#### Task details:
Read through the data, and wherever a line holds the word "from", write that line out.

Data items
═══

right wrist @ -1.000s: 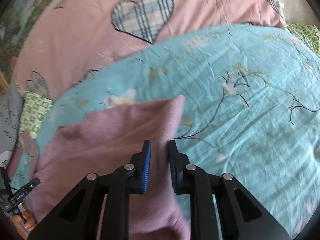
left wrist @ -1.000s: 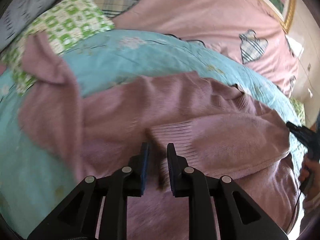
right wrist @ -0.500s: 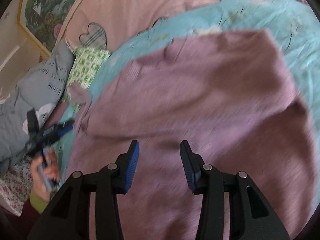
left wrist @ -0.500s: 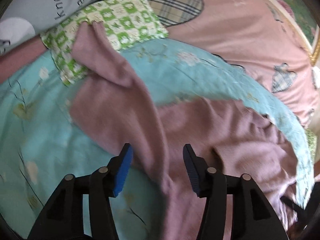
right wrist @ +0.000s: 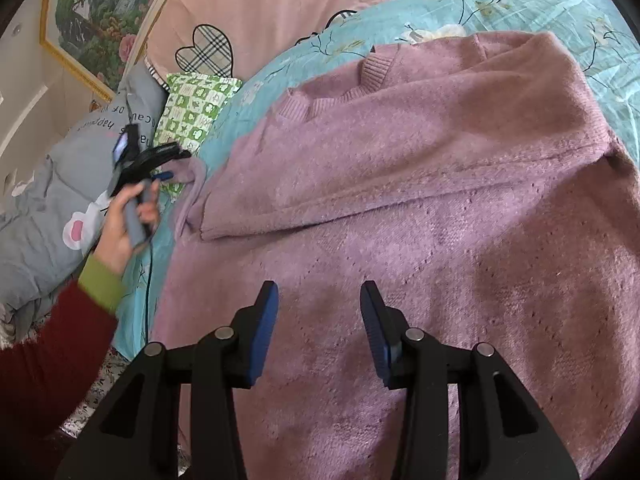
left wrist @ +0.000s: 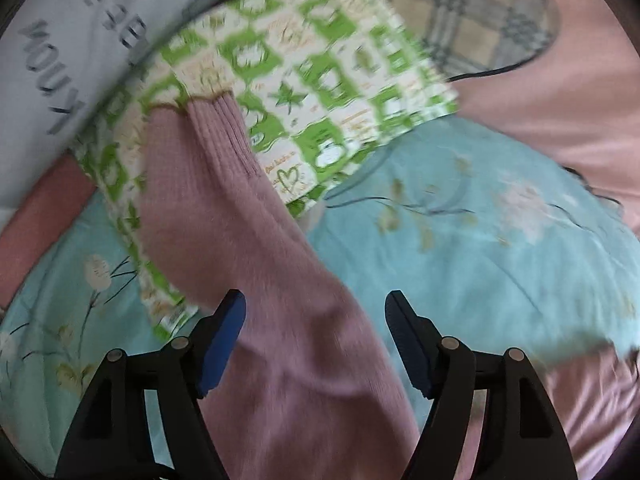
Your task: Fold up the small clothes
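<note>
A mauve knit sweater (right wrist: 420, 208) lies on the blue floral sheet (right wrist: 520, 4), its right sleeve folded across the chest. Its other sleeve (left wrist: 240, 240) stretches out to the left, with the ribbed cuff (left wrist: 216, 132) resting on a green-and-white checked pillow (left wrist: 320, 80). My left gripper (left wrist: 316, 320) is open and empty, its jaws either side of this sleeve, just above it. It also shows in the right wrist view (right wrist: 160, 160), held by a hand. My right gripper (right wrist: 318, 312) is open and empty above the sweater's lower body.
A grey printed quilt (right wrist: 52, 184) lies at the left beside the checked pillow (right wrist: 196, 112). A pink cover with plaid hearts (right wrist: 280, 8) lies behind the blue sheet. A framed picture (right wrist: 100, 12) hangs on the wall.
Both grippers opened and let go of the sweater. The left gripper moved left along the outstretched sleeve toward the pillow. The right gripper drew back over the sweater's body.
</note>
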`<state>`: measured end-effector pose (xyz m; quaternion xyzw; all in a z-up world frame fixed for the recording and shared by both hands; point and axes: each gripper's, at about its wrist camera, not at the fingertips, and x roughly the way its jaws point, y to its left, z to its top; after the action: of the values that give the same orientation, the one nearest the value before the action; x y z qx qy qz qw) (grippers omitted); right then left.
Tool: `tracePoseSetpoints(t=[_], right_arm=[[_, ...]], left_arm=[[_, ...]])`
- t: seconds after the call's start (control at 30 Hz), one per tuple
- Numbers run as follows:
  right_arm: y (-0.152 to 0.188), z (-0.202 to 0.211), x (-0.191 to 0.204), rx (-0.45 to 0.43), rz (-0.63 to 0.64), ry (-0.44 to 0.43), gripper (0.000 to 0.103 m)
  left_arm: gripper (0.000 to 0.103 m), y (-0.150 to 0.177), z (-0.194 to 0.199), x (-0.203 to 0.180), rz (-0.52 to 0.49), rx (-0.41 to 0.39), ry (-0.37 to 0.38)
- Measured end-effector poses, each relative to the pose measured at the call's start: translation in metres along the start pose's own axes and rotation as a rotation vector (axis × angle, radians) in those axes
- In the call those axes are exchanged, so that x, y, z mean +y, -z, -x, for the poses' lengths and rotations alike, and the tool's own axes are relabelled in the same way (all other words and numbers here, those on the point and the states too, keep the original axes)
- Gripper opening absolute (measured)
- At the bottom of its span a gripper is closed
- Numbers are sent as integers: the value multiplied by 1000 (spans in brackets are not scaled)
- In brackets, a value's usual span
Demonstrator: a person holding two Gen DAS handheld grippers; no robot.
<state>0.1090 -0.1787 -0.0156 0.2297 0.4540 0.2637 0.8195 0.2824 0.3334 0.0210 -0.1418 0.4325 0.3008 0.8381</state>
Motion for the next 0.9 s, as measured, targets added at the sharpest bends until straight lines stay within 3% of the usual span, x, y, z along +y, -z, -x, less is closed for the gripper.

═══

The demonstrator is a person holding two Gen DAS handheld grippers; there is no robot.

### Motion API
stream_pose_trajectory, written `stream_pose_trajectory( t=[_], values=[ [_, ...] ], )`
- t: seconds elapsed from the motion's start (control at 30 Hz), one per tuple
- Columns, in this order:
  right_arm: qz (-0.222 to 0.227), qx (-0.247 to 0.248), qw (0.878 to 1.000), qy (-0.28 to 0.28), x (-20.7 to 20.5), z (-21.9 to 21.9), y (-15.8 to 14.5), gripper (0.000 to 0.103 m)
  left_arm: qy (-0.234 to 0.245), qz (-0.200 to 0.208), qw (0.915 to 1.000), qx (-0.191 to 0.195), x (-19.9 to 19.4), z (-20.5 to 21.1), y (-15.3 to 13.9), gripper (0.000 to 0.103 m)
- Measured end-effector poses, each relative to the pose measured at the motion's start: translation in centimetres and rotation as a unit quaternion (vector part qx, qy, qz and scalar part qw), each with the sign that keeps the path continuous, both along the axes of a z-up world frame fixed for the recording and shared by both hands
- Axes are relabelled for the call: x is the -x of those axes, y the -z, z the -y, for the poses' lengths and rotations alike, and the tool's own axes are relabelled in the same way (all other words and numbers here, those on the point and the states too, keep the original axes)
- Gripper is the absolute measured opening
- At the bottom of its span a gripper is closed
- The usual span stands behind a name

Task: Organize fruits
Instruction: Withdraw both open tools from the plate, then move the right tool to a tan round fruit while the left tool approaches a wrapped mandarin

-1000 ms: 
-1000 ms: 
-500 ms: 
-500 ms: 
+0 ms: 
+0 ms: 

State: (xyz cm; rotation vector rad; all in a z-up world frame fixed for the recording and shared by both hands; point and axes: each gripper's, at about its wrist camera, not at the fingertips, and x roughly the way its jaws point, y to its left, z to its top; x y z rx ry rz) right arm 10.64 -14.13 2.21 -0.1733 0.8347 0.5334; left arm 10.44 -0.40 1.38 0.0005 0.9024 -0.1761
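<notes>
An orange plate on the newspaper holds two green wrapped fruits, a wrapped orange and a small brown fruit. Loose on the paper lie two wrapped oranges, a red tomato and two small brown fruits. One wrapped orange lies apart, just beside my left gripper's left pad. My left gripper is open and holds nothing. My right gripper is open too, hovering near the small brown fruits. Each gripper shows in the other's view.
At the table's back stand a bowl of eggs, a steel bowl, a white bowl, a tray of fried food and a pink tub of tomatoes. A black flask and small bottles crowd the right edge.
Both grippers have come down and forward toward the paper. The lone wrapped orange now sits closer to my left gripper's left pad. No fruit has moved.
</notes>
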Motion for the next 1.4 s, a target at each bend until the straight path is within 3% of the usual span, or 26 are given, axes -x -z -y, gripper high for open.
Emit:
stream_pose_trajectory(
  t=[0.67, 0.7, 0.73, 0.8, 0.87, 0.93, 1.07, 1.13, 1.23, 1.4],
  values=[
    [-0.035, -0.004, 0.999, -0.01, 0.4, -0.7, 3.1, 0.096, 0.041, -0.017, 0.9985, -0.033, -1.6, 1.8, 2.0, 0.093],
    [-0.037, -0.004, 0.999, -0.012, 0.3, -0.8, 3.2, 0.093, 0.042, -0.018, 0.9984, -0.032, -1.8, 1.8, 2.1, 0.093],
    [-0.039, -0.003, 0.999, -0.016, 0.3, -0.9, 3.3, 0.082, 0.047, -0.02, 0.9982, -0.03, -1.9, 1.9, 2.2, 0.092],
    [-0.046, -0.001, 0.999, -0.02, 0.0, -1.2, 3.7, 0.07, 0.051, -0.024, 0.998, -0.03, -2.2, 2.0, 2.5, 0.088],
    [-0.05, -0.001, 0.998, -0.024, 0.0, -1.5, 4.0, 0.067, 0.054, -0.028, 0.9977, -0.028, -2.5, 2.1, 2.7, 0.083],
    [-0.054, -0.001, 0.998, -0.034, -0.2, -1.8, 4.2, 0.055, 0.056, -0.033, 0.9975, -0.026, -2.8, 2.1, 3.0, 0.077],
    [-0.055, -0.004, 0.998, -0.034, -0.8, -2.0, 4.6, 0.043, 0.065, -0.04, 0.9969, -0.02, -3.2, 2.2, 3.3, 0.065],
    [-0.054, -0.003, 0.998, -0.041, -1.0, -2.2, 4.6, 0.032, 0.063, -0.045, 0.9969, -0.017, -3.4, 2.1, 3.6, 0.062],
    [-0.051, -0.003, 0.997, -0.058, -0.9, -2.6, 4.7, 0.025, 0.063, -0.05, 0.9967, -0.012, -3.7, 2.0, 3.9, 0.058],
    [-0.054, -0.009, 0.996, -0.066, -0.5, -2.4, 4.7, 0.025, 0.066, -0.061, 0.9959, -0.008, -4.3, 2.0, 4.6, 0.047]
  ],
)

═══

#### Task solution:
- t: seconds elapsed from the motion's start (control at 30 Hz), one per tuple
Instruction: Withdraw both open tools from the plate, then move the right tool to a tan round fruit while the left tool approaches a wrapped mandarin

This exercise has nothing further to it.